Interview: Why Gay Talese Got Naked for His Book

A novelistic report from the frontlines of the Sexual Revolution, Gay Talese's "Thy Neighbor's Wife" made waves when it was published in 1980 for reasons that had less to do with its content than its creation: namely, Talese's decision to get naked with his subjects. With an updated edition in stores and a new marriage memoir in the works, the author talks to Andrew Romano. Excerpts:

ROMANO: You've been criticized for participating in some of the activities at Sandstone. Was it necessary?
TALESE: I couldn't stay in the press box. It wasn't a Rose Bowl game. I was covering a sexual scene of intimacy, of visual stimulation and sexual satisfaction and sexual misadventures and angst and anger and all kinds of human emotion. I wanted to go there and I wasn't going to be watching from afar. You couldn't be [at Sandstone] with your clothes on. And even if your clothes were off, you couldn't sit with a pencil and pad.

How did your wife react?
Her reaction was not one of horror. She knew how I went about my work. I get involved. What she did not want to be part of was having her personal life exposed because of my willingness to talk about the project in the press, which portrayed me as a middle-aged, married pervert. She even left for a few days.
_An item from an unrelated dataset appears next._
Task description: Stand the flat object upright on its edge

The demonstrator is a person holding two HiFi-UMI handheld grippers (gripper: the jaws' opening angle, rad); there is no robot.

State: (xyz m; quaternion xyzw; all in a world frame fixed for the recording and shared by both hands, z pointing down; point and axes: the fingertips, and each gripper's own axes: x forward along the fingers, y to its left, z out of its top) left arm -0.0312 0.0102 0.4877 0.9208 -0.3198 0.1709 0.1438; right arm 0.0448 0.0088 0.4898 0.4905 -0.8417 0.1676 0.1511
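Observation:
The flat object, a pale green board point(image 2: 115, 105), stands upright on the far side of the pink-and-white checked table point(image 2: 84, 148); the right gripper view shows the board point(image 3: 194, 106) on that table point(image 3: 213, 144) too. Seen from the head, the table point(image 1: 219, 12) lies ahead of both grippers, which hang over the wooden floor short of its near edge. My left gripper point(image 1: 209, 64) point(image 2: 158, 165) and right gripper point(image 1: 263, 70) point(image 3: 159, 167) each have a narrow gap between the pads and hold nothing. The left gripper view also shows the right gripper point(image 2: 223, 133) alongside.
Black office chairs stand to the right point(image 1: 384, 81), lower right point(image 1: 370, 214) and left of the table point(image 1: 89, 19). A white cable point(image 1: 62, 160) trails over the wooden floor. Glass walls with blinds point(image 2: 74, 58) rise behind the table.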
So few of these "liberated" people wound up happy. Why?
Maybe too much was made of sexual pleasure. Sex doesn't matter that much, isolated from the relationship.

Did we learn anything from Sandstone?
Sandstone was preaching consensual adultery. But they were also preaching that while the sexual act can be pleasurable, it doesn't have to be so weighty or significant that it terminates a relationship based on love or respect. By emphasizing sex they were trying to minimize it. I never did have an excessively good time there, by the way. But I got a good story.